The site is bound by NW Quimby, NW 13th, future NW Raleigh and future NW 12th Ave. The two future streets would be built as private streets with pedestrian easements, as allowed by the 1989 Hoyt Street Yards Central City Masterplan and 1999 amendments.

The north end of the Pearl has grown rapidly in recent years, with a large number of recently completed or under construction buildings, including Block 17, The NV, Vista Pearl, Modera Pearl, Broadstone Reveal, the Abigail and Vibrant!.

Holden of Pearl

Holden of Pearl

Holden of Pearl

The main building lobby and vehicular drop off for the Holden of Pearl would be placed on the NW Raleigh private street. Two small commercial units, accessed from a raised loading dock, would be located at the corner of NW 13th Ave & Quimby St. Memory care units, which are required by the state to be at the ground floor, will be located along NW Quimby St and NW 12th Ave. An enclosed memory care courtyard would face south onto NW Quimby St.

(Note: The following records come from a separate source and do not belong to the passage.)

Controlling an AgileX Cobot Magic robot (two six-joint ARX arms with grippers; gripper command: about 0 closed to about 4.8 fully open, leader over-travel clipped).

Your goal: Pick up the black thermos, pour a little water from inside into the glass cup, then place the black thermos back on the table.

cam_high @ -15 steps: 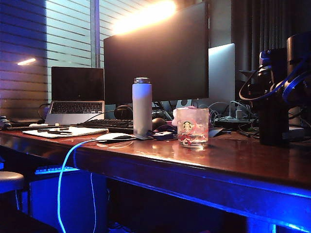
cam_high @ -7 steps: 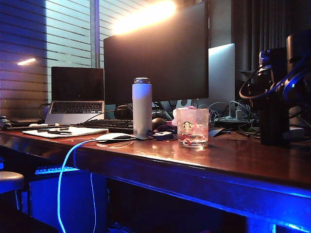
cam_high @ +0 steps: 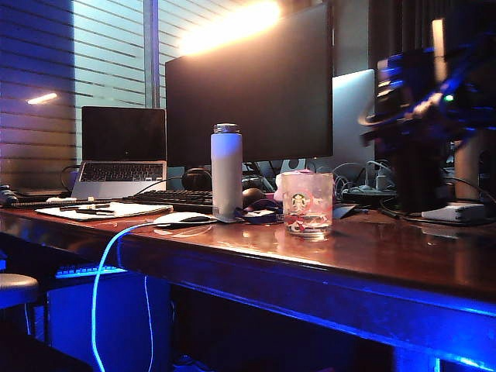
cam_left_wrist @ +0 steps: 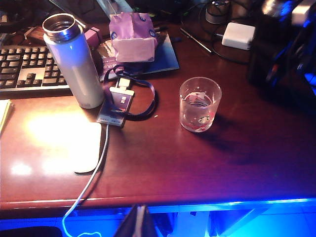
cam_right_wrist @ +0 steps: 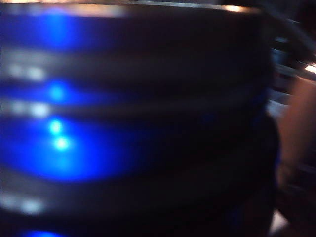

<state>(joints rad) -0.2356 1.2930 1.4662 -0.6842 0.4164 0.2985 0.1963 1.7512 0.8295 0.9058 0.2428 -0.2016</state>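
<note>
We see a glass cup (cam_high: 307, 203) standing upright on a glossy reddish-brown table (cam_high: 372, 260). To the cup's left, just beside it, stands a white bottle (cam_high: 226, 170) with a metal cap. Behind the cup looms a dark monitor (cam_high: 249, 87). Well to the cup's right, the right gripper (cam_high: 422, 128) and its arm blur darkly above the tabletop, its jaws indistinct.

The room is dim and washed in blue. Strong orange-white glare is seen at twelve o'clock above the monitor (cam_high: 248, 85) in the exterior view, where the right arm (cam_high: 422, 108) at three o'clock is smeared by motion blur. A bright reflection is thrown on the table (cam_left_wrist: 163, 163) at nine o'clock in the left wrist view. The right wrist view is wholly blurred, dark, with blue highlights.
</note>
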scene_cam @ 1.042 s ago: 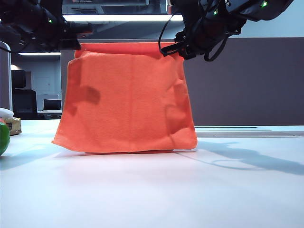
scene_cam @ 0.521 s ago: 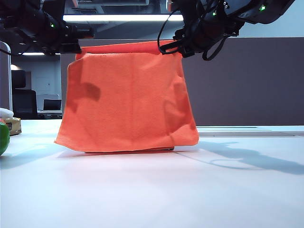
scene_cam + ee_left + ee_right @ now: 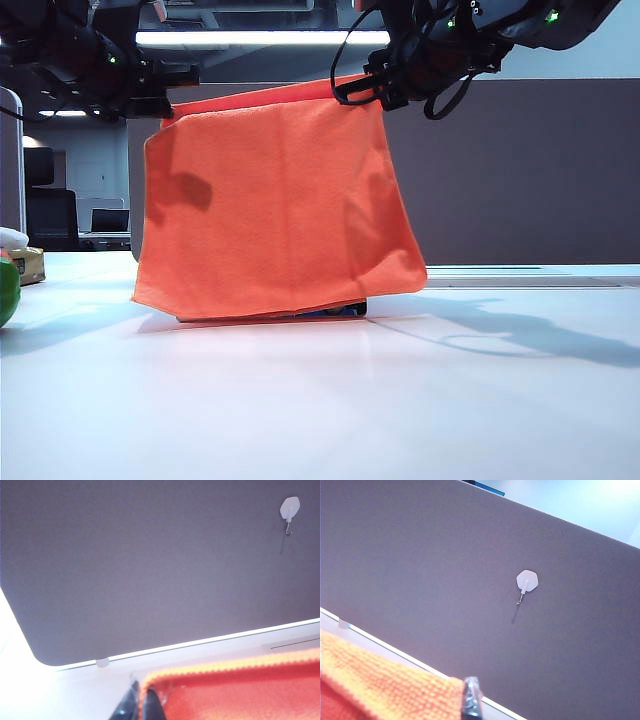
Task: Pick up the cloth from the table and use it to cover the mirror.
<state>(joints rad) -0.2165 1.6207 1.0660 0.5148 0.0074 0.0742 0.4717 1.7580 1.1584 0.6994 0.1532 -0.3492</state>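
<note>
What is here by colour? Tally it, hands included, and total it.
Orange: 1, the cloth
Black: 2, the left hand shut on the cloth's upper left corner, the right hand shut on its upper right
Green: 1, a round thing at the exterior view's left edge
Total: 4

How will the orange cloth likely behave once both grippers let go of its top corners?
The cloth sags between the left gripper and right gripper, so it is probably floppy and should drape. Its terry pile looks grippy. The flared lower edge suggests it is light.
</note>
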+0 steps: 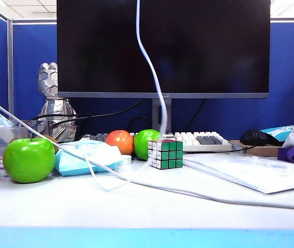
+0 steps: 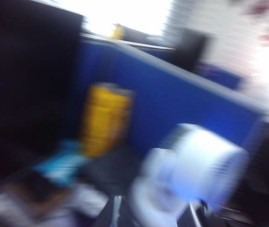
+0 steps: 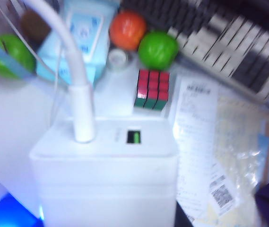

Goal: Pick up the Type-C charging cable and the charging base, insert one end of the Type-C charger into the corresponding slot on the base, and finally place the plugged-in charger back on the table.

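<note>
- One charging base (image 3: 103,170) fills the near part of the right wrist view, raised over the tabletop (image 1: 136,206), with one Type-C charging cable (image 3: 80,104) plugged into its upper face beside a green-lit slot (image 3: 134,137).
- In the exterior view that cable (image 1: 154,77) hangs down from above in front of the monitor (image 1: 162,46) and drops behind the Rubik's cube (image 1: 165,154); the base itself is out of that frame.
- Fruit counted near the cube: two green apples (image 1: 29,159) (image 1: 145,143) and one orange (image 1: 119,141). One pale blue packet (image 1: 84,157) lies left of the cube, one keyboard (image 1: 201,140) behind it, and one clear bag of papers (image 1: 250,173) to its right.
- A thicker white cable (image 1: 48,140) runs across the tabletop in front of the cube.
- Right claw: its fingers are not visible, so I cannot tell how they stand; the base sits right below the camera.
- Left claw: pressed together, empty as far as shown; only dark tips (image 2: 153,215) peek in at the frame's edge, raised away from the tabletop.
- The left wrist view is heavily blurred: a white fan (image 2: 191,170), a yellow object (image 2: 103,118) and a blue partition (image 2: 181,104) are barely made out.
</note>
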You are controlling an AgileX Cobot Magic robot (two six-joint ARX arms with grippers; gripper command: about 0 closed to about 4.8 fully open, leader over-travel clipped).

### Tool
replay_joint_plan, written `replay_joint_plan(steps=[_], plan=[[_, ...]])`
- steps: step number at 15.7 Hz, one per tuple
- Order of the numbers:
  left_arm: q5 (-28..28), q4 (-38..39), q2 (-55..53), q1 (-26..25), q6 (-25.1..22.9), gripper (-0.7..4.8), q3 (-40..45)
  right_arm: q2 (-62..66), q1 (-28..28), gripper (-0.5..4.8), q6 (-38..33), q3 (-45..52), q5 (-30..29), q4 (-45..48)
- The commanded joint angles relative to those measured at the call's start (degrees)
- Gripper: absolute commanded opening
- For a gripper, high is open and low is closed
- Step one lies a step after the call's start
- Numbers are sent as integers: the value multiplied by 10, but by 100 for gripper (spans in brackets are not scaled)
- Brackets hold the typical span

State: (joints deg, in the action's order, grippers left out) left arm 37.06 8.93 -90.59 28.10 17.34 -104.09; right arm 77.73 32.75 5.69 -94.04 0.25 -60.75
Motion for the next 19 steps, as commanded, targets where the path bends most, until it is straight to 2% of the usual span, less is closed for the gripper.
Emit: replay_joint_plan(steps=[1, 2, 4, 9, 16, 18, 19], plan=[[-120, 69, 40, 0, -92, -6, -2, 55, -1, -6, -1, -3, 0, -5], [-155, 94, 57, 0, -115, -6, -2, 84, -1, -6, -1, -3, 0, -24], [-183, 116, 75, 0, -116, -6, -2, 131, -1, -6, -1, -3, 0, -55], [-184, 137, 100, 0, -116, -6, -2, 264, -1, -6, -1, -3, 0, -110], [-184, 161, 127, 0, -116, -6, -2, 369, -1, -4, -1, -2, -3, -69], [-184, 163, 129, 0, -116, -6, -2, 382, -1, 27, -1, -1, -2, -54], [-184, 168, 131, 0, -116, -6, -2, 389, -1, 68, -1, -1, -2, -49]])
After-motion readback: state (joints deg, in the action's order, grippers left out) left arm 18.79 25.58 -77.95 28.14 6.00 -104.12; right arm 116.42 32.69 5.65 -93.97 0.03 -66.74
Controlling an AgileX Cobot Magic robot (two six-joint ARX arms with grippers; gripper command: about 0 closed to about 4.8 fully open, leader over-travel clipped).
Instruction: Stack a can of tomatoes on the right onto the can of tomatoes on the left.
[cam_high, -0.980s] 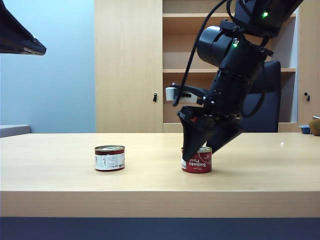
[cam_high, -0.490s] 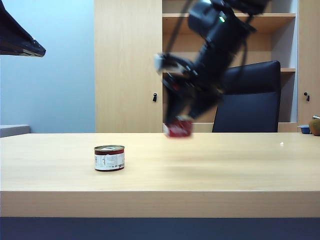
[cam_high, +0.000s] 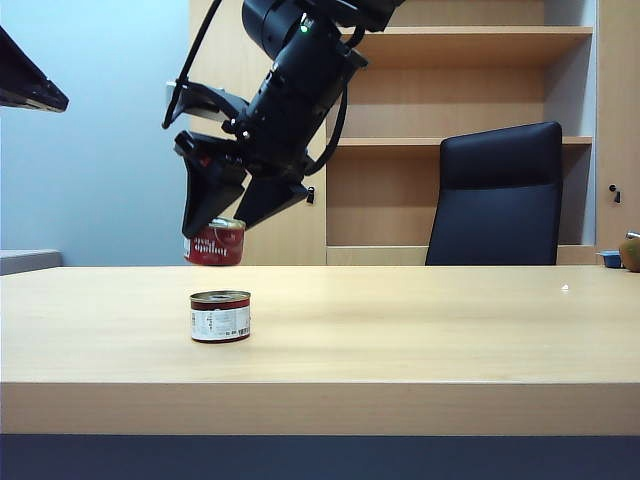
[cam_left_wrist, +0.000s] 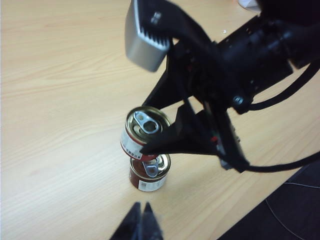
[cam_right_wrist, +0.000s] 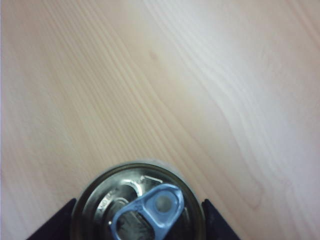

Levels 2, 3 and 4 of the building’s podium would include assisted living units and associated indoor and outdoor amenity spaces. The building’s tower, which rises from levels 5 to 16, would be home to the independent living units and amenity spaces.

Holden of Pearl

Holden of Pearl

Holden of Pearl

The Holden of Pearl went before the Design Commission for its first Design Advice Request meeting on December 13th, 2018. As outlined in a summary memo, Commission discussion topics included: whether the tower mass should be oriented to the typically lower rise NW 13th Ave, or instead to NW 12th Ave; the design and location of the port-cochere drop off on NW Raleigh; the proposed width of the NW 12th Ave extension; and the ground floor programming and design along NW Quimby St.

The Holden of Pearl is currently scheduled to return in front of the Design Commission for a second voluntary Design Advice Request meeting on February 7th.

Drawings

17 thoughts on “Holden of Pearl Receives Design Advice (images)

  1. Even for seniors, we’re forcing them to walk in the street with cars on 13th, or climb stairs onto the vestigal loading dock. While the “loading dock street” may have made sense when there were actual loading docks, and it was cute to say these were “Industrial woonerfs”, that conceit is hard to maintain when you’re building new buildings a quarter mile beyond these first docks. While some may be comfortable walking down the middle of the street in traffic, many are not. And PBOT is continuing this policy on SE 2nd. Either get the cars out of the ROW entirely, or require sidewalks.

    • Here here!! I hate walking in the street. These streets are wide, too, so it’s not like they couldn’t include proper sidewalks. Heaven help you if you’re in a wheelchair. Between the traffic and often cars parked on the side, it can be treacherous. Not everyone can manage those stairs, and if it’s supposed to be a building for seniors, ADA compliance is pretty much a requirement!

  2. Unlike the other new buildings, which are not above bridge height, this one will block the view of the bridge up 14th, 13th and 12th avenues and from the buildings as well. How sad that instead of being a landmark of the Pearl, the Fremont Bridge will no longer be seen from most of it.

    • I just clicked through the google street view and can only assume you mean views from private residences in neighboring buildings? At street level this building does not block any grand vistas of the bridge.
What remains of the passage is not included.